Description of the task: How many lines in the material contain the string "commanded"? Only the number is wanted.

Input data:

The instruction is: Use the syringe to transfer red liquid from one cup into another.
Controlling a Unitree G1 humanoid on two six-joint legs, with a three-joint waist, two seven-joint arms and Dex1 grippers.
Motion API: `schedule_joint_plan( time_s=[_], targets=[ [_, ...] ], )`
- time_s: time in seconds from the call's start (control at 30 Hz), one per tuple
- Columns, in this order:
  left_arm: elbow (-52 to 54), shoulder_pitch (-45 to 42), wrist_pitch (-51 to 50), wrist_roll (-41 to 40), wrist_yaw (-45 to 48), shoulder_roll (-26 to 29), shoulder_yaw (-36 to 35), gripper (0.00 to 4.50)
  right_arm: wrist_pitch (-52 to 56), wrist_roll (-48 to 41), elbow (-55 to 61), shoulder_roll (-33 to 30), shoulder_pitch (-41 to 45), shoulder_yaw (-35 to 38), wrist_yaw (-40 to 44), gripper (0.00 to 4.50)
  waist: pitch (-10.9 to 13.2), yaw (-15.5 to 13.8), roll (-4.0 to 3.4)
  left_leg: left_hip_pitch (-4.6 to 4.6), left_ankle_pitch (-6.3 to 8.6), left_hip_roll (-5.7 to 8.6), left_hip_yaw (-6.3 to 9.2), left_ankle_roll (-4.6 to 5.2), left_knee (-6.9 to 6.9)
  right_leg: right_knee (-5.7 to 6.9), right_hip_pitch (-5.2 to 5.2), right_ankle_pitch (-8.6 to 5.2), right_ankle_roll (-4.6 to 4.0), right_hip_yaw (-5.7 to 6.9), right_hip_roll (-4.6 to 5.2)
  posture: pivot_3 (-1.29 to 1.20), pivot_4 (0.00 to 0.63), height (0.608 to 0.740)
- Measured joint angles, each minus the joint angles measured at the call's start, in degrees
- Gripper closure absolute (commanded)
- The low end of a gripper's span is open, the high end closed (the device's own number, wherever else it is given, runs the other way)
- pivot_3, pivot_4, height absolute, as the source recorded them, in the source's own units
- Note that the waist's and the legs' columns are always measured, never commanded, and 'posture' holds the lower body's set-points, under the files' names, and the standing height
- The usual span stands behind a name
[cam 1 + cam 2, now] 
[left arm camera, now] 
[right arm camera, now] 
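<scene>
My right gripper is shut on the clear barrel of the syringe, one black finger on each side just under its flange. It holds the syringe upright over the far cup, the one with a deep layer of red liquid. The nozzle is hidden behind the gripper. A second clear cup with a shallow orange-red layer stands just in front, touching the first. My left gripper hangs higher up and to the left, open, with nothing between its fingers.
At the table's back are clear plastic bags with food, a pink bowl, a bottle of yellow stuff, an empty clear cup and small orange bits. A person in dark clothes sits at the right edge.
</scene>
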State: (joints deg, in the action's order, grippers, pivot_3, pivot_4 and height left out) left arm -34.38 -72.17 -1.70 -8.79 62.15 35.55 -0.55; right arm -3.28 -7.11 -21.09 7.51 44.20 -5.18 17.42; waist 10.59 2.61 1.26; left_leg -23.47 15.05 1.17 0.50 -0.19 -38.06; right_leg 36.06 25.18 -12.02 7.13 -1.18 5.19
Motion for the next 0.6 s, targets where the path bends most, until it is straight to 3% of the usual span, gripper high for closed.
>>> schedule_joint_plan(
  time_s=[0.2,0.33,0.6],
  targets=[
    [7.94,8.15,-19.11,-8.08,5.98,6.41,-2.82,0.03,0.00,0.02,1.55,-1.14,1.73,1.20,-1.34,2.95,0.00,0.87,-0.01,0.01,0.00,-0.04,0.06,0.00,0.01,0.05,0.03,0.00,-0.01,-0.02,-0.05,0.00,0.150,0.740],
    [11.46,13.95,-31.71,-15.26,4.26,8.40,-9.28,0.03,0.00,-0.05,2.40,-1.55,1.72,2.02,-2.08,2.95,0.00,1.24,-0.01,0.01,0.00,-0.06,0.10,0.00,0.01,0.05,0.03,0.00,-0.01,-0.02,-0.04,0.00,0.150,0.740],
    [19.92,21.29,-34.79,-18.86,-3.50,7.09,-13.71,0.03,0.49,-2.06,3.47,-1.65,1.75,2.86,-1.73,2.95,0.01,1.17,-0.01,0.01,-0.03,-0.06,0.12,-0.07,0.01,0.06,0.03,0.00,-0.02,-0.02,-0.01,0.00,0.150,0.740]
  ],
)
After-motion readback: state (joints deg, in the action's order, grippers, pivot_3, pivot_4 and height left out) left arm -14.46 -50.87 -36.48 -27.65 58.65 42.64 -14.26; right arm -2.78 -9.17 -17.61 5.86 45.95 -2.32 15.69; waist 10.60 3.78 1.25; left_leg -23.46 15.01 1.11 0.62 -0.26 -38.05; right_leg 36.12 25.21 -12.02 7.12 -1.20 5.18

Written solution: 2